ESTUDO

Por que especialistas querem mudar diagnóstico de obesidade

Relatório endossado por 50 profissionais de todo o mundo estabelece parâmetros para definir quando obesidade de fato é uma doença - e questiona o uso do IMC para o cálculo do peso ideal.

Por que especialistas querem mudar diagnóstico de obesidade -  (crédito: BBC Geral)
Por que especialistas querem mudar diagnóstico de obesidade - (crédito: BBC Geral)

Chamar as pessoas de obesas é "falho" do ponto de vista médico – e a definição deveria ser dividida em duas categorias, de acordo com um relatório de especialistas globais.

O termo "obesidade clínica" deveria ser usado para pacientes com uma condição médica causada pelo peso, enquanto "pré-obesidade clínica" deveria ser aplicado àqueles que permanecem gordos, mas em forma, embora em risco de desenvolver doenças.

Essa abordagem seria melhor para os pacientes do que depender apenas do índice de massa corporal (IMC) – que avalia se o peso é saudável em relação à altura – para determinar a obesidade.

Estima-se que mais de um bilhão de pessoas vivam com obesidade em todo o mundo, e medicamentos prescritos para perda de peso estão em alta demanda.

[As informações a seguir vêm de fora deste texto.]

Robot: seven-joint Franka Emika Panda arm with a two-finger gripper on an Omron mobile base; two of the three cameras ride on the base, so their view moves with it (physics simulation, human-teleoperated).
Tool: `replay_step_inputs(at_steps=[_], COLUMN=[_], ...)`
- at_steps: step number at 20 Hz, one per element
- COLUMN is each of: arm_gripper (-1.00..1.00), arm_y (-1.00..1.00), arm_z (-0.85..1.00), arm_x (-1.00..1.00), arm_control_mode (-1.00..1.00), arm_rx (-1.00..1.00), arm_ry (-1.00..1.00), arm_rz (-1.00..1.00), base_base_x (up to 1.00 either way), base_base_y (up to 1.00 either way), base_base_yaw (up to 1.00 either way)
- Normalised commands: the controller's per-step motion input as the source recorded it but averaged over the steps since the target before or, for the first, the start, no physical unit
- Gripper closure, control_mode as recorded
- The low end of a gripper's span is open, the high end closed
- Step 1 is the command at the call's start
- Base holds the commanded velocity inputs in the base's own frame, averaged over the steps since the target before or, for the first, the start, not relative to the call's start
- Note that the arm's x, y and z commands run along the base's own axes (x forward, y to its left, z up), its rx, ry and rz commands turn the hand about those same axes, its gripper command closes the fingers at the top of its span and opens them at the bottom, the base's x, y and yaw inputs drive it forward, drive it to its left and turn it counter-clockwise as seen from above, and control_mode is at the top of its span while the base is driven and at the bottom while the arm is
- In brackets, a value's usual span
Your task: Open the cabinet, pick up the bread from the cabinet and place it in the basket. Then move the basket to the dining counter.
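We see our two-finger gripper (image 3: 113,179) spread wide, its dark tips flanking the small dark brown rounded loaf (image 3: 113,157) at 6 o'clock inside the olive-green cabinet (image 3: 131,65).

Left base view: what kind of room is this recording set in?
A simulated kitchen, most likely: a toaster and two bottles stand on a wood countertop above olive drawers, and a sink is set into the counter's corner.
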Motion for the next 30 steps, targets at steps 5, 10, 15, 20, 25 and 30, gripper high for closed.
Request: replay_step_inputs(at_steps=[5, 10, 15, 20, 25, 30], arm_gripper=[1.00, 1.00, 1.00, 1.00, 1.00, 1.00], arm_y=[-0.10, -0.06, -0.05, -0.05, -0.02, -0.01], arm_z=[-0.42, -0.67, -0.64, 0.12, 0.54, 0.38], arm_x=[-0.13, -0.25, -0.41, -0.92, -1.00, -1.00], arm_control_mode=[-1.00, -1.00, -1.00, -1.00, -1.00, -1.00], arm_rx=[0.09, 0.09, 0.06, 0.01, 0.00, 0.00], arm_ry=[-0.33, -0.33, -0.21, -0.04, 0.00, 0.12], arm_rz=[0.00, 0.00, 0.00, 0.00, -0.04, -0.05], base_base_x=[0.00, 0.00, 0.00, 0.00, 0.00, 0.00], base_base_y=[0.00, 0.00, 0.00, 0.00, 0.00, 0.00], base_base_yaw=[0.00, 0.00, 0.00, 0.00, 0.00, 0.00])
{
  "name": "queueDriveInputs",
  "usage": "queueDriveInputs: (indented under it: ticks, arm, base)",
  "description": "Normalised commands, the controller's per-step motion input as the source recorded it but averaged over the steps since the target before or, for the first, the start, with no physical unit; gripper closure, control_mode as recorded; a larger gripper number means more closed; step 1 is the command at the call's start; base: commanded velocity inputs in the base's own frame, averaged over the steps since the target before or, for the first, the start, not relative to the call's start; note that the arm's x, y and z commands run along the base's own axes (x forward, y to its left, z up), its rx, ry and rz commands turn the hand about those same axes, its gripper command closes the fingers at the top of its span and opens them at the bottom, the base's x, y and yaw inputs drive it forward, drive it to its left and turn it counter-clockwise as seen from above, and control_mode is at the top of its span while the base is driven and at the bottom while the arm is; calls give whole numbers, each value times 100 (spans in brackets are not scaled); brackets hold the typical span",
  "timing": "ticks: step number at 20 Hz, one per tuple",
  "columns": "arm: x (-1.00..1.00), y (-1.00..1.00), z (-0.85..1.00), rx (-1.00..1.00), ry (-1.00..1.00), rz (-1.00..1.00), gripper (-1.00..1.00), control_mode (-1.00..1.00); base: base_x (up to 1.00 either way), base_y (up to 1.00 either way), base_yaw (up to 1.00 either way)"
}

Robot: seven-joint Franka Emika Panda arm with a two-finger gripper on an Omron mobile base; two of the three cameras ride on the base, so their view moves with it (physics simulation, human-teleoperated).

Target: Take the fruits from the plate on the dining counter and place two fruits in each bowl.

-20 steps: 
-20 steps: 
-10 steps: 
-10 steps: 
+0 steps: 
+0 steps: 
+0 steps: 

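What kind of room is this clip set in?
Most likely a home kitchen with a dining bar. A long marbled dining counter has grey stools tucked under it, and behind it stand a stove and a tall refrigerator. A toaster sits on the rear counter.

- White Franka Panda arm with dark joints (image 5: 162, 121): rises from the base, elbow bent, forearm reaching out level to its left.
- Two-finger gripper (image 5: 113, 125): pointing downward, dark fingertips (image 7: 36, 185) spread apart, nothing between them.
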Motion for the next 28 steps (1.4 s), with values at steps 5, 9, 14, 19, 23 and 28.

O relatório, publicado na revista The Lancet Diabetes & Endocrinology, conta com o apoio de mais de 50 especialistas médicos de todo o mundo.

"Algumas pessoas com obesidade conseguem manter a função normal dos órgãos e uma saúde geral boa, mesmo a longo prazo, enquanto outras apresentam sinais e sintomas de doenças graves no presente momento", diz o professor Francesco Rubino, do King's College London, que presidiu o grupo de especialistas.

"Obesidade é um espectro", acrescenta ele.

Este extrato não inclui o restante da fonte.